Dados internos indicam que as filas cresceram 21% entre maio de 2025 e fevereiro de 2026. Esse aumento foi superior à própria demanda por novos pedidos, o que acendeu o alerta dentro do governo.
Esse desequilíbrio foi um dos principais fatores que levaram à troca no comando do instituto.
Saída de Waller ocorre após período turbulento
O ex-presidente Gilberto Waller Júnior deixa o cargo após 11 meses à frente do órgão.
Ele assumiu em meio a um cenário crítico, logo após uma operação da Polícia Federal revelar um esquema de fraudes na Previdência.
As investigações apontaram desvios que podem chegar a R$ 6,3 bilhões, envolvendo descontos indevidos em benefícios de aposentados e pensionistas entre 2019 e 2024.
Na ocasião, outros nomes da cúpula também foram afastados, incluindo o então presidente do instituto.

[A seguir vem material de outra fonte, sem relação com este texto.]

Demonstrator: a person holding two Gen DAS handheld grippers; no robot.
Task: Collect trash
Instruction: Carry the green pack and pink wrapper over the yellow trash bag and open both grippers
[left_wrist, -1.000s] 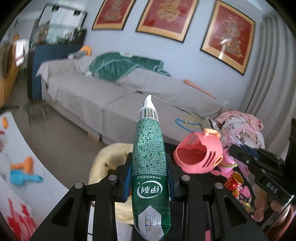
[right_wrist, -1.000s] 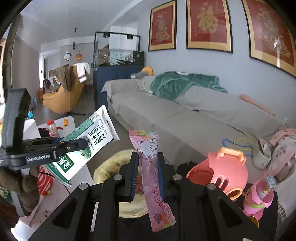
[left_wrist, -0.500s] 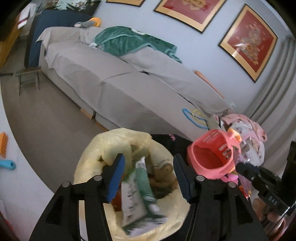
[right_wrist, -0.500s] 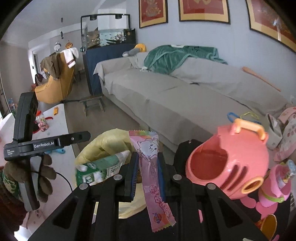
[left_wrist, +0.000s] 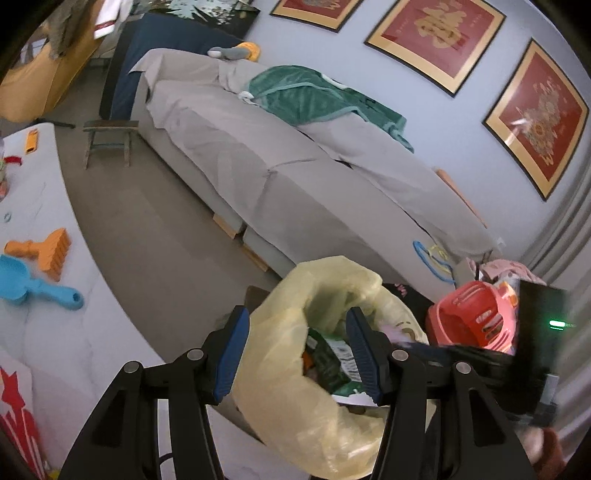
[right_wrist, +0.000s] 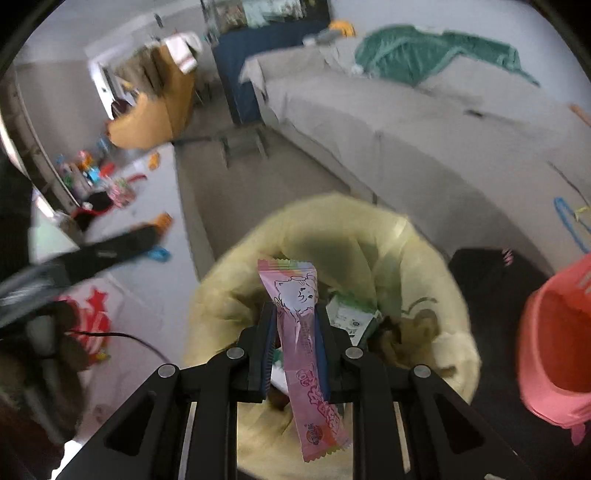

Nova gestão aposta em experiência interna
A escolha de Ana Cristina foi baseada no perfil técnico e na experiência dentro do próprio sistema previdenciário.
Segundo o governo, a nova presidente tem visão completa do fluxo de processos, desde o atendimento até a fase de recursos.
A expectativa é reduzir gargalos e melhorar a qualidade do atendimento.
Promessa de zerar filas volta ao centro do debate
O tema ganhou peso político porque o presidente Luiz Inácio Lula da Silva prometeu durante a campanha de 2022 acabar com as filas do INSS.
Com o aumento recente, o assunto voltou a gerar desgaste na imagem do governo e passou a ser tratado como prioridade.
Governo indica nova fase no INSS
A troca no comando é vista como parte de um movimento mais amplo dentro do governo, que busca reforçar áreas estratégicas.
Segundo o Ministério da Previdência, o foco agora está em acelerar concessões e simplificar processos internos.